*** Opening of DATA RECORDS ***

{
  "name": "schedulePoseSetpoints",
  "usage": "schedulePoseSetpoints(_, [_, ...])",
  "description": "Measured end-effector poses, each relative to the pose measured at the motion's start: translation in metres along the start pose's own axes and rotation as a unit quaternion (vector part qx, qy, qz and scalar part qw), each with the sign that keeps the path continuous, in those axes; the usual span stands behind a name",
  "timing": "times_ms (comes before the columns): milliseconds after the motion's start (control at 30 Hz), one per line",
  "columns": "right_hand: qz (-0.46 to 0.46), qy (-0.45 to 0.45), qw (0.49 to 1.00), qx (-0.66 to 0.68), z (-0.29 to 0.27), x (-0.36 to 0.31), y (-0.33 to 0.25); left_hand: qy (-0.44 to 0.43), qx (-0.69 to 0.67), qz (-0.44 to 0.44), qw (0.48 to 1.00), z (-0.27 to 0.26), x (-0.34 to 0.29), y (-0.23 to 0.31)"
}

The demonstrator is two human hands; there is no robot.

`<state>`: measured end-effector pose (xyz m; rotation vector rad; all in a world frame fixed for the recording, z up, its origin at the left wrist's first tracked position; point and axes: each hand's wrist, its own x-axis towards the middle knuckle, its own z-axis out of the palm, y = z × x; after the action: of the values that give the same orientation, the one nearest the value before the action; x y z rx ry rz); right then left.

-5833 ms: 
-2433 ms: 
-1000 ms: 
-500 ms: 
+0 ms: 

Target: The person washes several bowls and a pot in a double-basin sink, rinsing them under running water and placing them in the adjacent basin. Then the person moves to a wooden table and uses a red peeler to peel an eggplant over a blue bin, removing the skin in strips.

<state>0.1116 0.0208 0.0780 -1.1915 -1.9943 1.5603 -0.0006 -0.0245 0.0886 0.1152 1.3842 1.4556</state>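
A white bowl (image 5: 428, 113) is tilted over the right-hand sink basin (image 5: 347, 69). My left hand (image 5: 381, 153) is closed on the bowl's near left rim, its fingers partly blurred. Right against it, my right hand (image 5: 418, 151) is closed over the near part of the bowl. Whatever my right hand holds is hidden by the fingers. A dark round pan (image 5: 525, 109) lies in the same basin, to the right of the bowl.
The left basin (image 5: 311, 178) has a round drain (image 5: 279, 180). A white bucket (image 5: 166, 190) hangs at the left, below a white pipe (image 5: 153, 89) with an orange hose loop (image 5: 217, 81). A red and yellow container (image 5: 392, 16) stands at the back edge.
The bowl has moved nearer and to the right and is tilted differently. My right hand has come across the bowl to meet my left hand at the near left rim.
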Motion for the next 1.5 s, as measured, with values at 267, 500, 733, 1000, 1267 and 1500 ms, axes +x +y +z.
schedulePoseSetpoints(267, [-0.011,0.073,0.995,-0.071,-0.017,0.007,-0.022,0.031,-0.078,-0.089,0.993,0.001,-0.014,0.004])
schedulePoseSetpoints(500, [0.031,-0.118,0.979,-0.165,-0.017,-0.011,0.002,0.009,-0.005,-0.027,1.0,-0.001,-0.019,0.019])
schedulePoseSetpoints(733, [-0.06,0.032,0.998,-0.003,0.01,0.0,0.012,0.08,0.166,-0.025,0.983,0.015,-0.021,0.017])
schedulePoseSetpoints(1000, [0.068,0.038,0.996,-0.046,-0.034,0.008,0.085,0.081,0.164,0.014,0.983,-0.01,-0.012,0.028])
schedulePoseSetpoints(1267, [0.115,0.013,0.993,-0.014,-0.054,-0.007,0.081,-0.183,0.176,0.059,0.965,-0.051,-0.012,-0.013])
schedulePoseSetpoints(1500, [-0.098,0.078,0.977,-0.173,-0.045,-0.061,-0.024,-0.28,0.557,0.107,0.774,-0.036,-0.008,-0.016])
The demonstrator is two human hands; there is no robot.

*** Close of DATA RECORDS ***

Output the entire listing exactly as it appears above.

# [RESULT]
{
  "name": "schedulePoseSetpoints",
  "usage": "schedulePoseSetpoints(_, [_, ...])",
  "description": "Measured end-effector poses, each relative to the pose measured at the motion's start: translation in metres along the start pose's own axes and rotation as a unit quaternion (vector part qx, qy, qz and scalar part qw), each with the sign that keeps the path continuous, in those axes; the usual span stands behind a name",
  "timing": "times_ms (comes before the columns): milliseconds after the motion's start (control at 30 Hz), one per line",
  "columns": "right_hand: qz (-0.46 to 0.46), qy (-0.45 to 0.45), qw (0.49 to 1.00), qx (-0.66 to 0.68), z (-0.29 to 0.27), x (-0.36 to 0.31), y (-0.33 to 0.25); left_hand: qy (-0.44 to 0.43), qx (-0.69 to 0.67), qz (-0.44 to 0.44), qw (0.48 to 1.00), z (-0.27 to 0.26), x (-0.34 to 0.29), y (-0.23 to 0.31)"
}

The demonstrator is two human hands; there is no robot.

`<state>`: measured end-effector pose (xyz m; rotation vector rad; all in a world frame fixed for the recording, z up, its origin at the left wrist's first tracked position; point and axes: each hand's wrist, its own x-axis towards the middle knuckle, its own z-axis out of the palm, y = z × x; after the action: of the values that give the same orientation, the one nearest the value before the action; x y z rx ry rz); right then left.

-5833 ms: 
-2433 ms: 
-1000 ms: 
-500 ms: 
+0 ms: 

Target: The person washes several bowls and a pot in a double-basin sink, rinsing them under running water and placing them in the adjacent basin. Then the person moves to a wooden table and uses a red peeler to peel an eggplant over a blue bin, removing the skin in strips.

<state>0.1116 0.0208 0.0780 -1.1915 -1.9943 1.5603 -0.0006 -0.0245 0.0886 0.1152 1.3842 1.4556</state>
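A white bowl (image 5: 428, 113) is tilted over the right-hand sink basin (image 5: 347, 69). My left hand (image 5: 381, 153) is closed on the bowl's near left rim, its fingers partly blurred. Right against it, my right hand (image 5: 418, 151) is closed over the near part of the bowl. Whatever my right hand holds is hidden by the fingers. A dark round pan (image 5: 525, 109) lies in the same basin, to the right of the bowl.
The left basin (image 5: 311, 178) has a round drain (image 5: 279, 180). A white bucket (image 5: 166, 190) hangs at the left, below a white pipe (image 5: 153, 89) with an orange hose loop (image 5: 217, 81). A red and yellow container (image 5: 392, 16) stands at the back edge.
The bowl has moved nearer and to the right and is tilted differently. My right hand has come across the bowl to meet my left hand at the near left rim.
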Motion for the next 1.5 s, as measured, with values at 267, 500, 733, 1000, 1267 and 1500 ms, axes +x +y +z.
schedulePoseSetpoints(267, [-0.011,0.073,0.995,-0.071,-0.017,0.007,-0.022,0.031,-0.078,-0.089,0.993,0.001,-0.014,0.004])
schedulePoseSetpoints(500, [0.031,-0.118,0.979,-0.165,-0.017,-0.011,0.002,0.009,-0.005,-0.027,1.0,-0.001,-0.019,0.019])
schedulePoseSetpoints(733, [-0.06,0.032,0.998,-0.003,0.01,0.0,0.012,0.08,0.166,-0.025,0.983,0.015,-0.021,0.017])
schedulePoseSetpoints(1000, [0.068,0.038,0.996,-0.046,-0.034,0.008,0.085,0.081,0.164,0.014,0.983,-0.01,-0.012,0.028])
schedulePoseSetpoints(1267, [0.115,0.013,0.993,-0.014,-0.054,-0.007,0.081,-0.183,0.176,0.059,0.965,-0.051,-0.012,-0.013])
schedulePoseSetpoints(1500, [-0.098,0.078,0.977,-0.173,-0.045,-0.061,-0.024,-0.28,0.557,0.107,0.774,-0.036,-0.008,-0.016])
The demonstrator is two human hands; there is no robot.

No more output will be given for this exercise.